Content-Language: en-US
Content-Transfer-Encoding: 7bit
Archived-At: <https://mailarchive.ietf.org/arch/msg/anima/sdnKIFypljE4P3M_kNFUieAHGWI>
Subject: Re: [Anima] AD review of draft-ietf-anima-asa-guidelines-03
X-BeenThere: anima@ietf.org
X-Mailman-Version: 2.1.29
Precedence: list
List-Id: Autonomic Networking Integrated Model and Approach <anima.ietf.org>
List-Unsubscribe: <https://www.ietf.org/mailman/options/anima>, <mailto:anima-request@ietf.org?subject=unsubscribe>
List-Archive: <https://mailarchive.ietf.org/arch/browse/anima/>
List-Post: <mailto:anima@ietf.org>
List-Help: <mailto:anima-request@ietf.org?subject=help>
List-Subscribe: <https://www.ietf.org/mailman/listinfo/anima>, <mailto:anima-request@ietf.org?subject=subscribe>
X-List-Received-Date: Wed, 24 Nov 2021 02:56:00 -0000

Hi Rob, thanks for such a careful review. The -04 version posted a few seconds ago should respond to your points, but we have inserted comments below.

On 19-Nov-21 07:27, Rob Wilton (rwilton) wrote:
> Hi Authors, ANIMA, Toerless,
> 
> My AD review of draft-ietf-anima-asa-guidelines-03 is inline.  I have also attached a copy of my review because the IETF mailer likes to truncate my review emails, so please check that you reached my signature for the full review.
> 
> Toerless, please can you also update the Shepherd writeup to indicate that I'm the responsible AD for this document.
> 
> The draft is well written, and mostly I have fairly minor comments to improve the readability of the document in a few places.  I also ran the document through an automatic grammar checker, and the nits raised are at the end of my review.
> 
> 
> 
> 1. Would it be useful to have a terminology section for some of the acronyms, to make
> it easier for readers to refer back to?  This could also help indicate where the terms are defined?  I'm happy to leave this entirely to the authors discretion.
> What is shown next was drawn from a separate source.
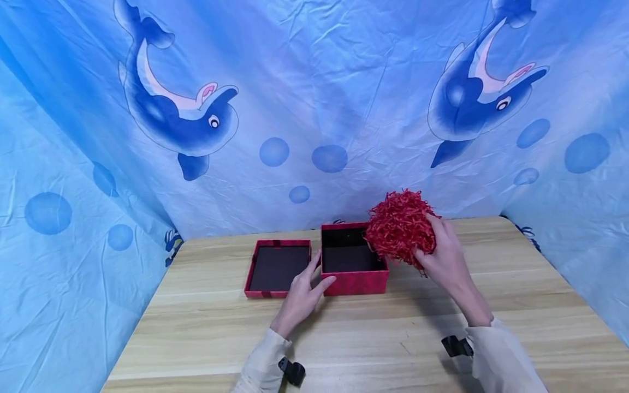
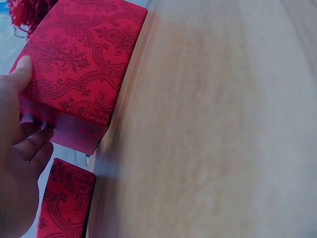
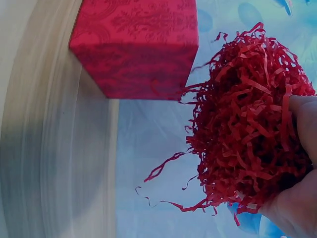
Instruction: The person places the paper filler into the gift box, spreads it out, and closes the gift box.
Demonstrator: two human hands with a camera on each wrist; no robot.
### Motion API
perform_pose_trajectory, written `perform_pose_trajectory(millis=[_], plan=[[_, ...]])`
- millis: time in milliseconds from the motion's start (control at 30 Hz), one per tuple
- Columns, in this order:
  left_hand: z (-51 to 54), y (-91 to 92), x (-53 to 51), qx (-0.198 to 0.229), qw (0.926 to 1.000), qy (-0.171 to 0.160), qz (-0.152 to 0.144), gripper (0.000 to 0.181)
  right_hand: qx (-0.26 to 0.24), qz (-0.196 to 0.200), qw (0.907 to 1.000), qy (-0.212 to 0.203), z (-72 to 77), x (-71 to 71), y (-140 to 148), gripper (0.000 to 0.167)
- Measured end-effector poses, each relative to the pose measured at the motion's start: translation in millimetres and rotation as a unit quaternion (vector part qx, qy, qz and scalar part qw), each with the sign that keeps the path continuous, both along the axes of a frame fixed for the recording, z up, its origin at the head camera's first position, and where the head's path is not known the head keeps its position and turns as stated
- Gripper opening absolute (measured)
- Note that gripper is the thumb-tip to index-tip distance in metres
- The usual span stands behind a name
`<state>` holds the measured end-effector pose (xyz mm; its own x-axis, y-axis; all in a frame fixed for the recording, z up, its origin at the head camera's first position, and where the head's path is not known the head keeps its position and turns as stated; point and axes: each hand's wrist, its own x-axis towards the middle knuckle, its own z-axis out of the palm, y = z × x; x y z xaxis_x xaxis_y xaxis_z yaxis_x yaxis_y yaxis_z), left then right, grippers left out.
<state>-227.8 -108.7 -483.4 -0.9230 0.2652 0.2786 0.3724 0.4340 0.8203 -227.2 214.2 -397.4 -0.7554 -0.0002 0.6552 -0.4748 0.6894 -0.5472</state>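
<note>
A clump of red shredded paper is held up by my right hand, thumb and fingers sunk into its right side. It hangs over the right edge of a red box with a dark inside; loose strands trail from it in the right wrist view. My left hand holds the box at its near left corner, thumb on the front wall and fingers along the left side. In the left wrist view the box shows a floral pattern. Left of it lies the box lid, dark inside facing up.
Everything stands on a wooden table, the box and lid toward its back edge. Behind and at both sides hangs a blue curtain with dolphins and bubbles. Black wrist devices are worn at both pale sleeves.
</note>
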Motion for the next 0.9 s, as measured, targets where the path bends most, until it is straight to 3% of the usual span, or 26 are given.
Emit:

Yes, this seems useful (and should have been in RFC8993). Will add as an Appendix.
    
> 1.  Introduction
> 
>     Another example is that an existing script for locally monitoring or
>     configuring functions or services on a router could be upgraded as an
>     ASA that could communicate with peer scripts on neighboring or remote
>     routers.  A high-level API will allow such upgraded scripts to take
>     full advantage of the secure ACP and the discovery, negotiation and
>     synchronization features of GRASP.  Familiar tasks such as
>     configuring an Interior Gateway Protocol (IGP) on neighboring routers
>     or even exchanging IGP security keys could be performed securely in
>     this way.  This document mainly addresses issues affecting quite
>     complex ASAs, but the most useful ones may in fact be rather simple
>     developments from existing scripts.
> 
> 2. In this example, is the assumption that the scripts are running on the devices?  It wasn't entirely clear to me.  If so, perhaps reword the first part of the paragraph to make this more clear?


Yes, done.

> 2.  Logical Structure of an Autonomic Service Agent
> 
>     As mentioned above, all but the simplest ASAs will need to suport
>     asynchronous operations.  Not all programming environments explicitly
>     support multi-threading.  In that case, an 'event loop' style of
>     implementation could be adopted, in which case each thread would be
>     implemented as an event handler called in turn by the main loop.  For
>     this, the GRASP API (Section 3.3) must provide non-blocking calls and
>     possibly support callbacks.  When necessary, the GRASP session
>     identifier will be used to distinguish simultaneous operations.
> 
> 
> 3. Various languages have better concurrency paradigms than threads and locks (e.g., actors, futures, goroutines, etc).  So, I think that you are using threads here as a way to describe what operations are expected to be handled in an asynchronous fashion, and to describe that using a fairly simple frame of reference.  You cover the single threaded case, but I didn't know whether it would be helpful to indicate that other concurrency mechanisms can be used, or perhaps that would just be obvious to folks who are familiar with them anyway ...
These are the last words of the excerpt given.